The grown boy would return whenever
he was back to his childhood home. He would photograph the landscapes so he
would never forget the man who walked here in silence, who was more comfortable
around his animals than men, who loved the land, who stood still while the rest
of the world rushed by. For these reasons and many more this man was greatly
misunderstood. Perhaps it is for this reason the most that the boy now returns.

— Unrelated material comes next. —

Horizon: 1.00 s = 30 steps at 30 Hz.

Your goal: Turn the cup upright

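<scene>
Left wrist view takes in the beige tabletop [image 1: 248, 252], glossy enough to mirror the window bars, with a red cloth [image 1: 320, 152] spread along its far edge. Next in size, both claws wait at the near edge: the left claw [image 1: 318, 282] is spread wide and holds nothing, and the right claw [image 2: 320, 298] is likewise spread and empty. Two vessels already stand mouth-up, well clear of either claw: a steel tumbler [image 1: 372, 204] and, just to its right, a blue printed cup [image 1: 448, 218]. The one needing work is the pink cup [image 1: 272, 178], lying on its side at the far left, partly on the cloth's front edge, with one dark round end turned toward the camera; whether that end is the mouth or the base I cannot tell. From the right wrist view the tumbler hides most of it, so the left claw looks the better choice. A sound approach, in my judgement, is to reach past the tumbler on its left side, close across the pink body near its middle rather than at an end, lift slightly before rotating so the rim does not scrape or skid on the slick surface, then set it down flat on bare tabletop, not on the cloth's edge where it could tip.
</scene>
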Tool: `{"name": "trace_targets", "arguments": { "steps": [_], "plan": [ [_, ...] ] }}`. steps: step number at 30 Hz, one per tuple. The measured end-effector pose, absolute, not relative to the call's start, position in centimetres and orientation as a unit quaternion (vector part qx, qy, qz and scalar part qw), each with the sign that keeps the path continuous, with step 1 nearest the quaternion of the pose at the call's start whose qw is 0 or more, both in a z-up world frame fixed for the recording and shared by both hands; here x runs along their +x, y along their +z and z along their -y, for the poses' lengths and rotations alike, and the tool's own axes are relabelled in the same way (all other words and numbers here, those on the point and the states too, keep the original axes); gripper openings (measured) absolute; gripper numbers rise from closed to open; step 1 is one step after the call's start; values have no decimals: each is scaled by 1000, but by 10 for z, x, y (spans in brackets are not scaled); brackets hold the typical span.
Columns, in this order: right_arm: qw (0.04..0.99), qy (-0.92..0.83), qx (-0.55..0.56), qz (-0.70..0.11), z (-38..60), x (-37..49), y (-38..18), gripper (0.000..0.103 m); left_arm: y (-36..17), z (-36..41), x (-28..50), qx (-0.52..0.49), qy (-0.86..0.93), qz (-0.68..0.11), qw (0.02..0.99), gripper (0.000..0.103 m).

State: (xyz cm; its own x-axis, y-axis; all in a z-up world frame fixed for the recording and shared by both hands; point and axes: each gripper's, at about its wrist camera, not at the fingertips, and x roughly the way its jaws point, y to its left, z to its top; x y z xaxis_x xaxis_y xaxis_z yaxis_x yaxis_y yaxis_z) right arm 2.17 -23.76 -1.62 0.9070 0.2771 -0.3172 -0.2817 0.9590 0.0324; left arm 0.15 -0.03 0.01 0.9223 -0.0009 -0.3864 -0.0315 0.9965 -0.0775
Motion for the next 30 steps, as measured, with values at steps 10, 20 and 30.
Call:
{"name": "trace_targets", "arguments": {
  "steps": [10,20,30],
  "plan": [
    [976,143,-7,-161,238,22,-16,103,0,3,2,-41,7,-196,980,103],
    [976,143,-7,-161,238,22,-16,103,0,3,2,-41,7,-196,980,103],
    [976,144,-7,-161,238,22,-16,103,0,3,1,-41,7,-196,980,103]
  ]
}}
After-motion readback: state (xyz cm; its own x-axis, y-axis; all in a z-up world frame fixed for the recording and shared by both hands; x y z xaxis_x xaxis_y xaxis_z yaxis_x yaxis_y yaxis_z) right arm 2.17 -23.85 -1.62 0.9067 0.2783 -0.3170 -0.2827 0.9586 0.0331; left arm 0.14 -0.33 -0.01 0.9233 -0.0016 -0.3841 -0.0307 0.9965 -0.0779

Although many of the outbuildings have gone under the mossy soil, there is a
deep tranquility in this holler. This is the boy's thinking place, a place
where it is okay to be silent and still.
The man's hermit heart was passed on
to the boy perhaps because the boy spent so many hours in the nearby woods, or
perhaps because he understood the old man. Whatever the reason the grown little
boy would often feel out of place in this world. He would move hours away from
this holler making his living as a school teacher, but would never forget the
mountain man who lived within miles of his parent's house. Nor would he forget
the kindhearted woman who delivered Thanksgiving pies to a forgotten man
just because she said she always had more than enough. She gave out of her
poverty and he received out of his abundance.
The
boy believed he now understood the strange call of the wilderness. He
also began to see how important his mother's visits were to a man who stayed to
himself. He needed someone to hold his heart tenderly and carefully so that it
could melt like the snow on the Spring's first morning. The boy having many
married friends never married himself, but longed for the company of one. Living
by himself he too waited for someone to remember him, to go out of their way to
bring him something and silently say "I know you exist and you are special
to me," A hermit's heart still beats within the grown boy; every time he comes home to
find the unblinking light on the answering machine he goes a little deeper in
his holler until he is reminded of another lesson he learned long ago. The old
man was desolate in many ways but the stories he left behind were rich in
practicality and folklore. So the grown man resolves to live his life well and
looks around for someone in need of a "Pumpkin Pie" remembering the
richest man is not the one with the most but the one who gave the most away!!!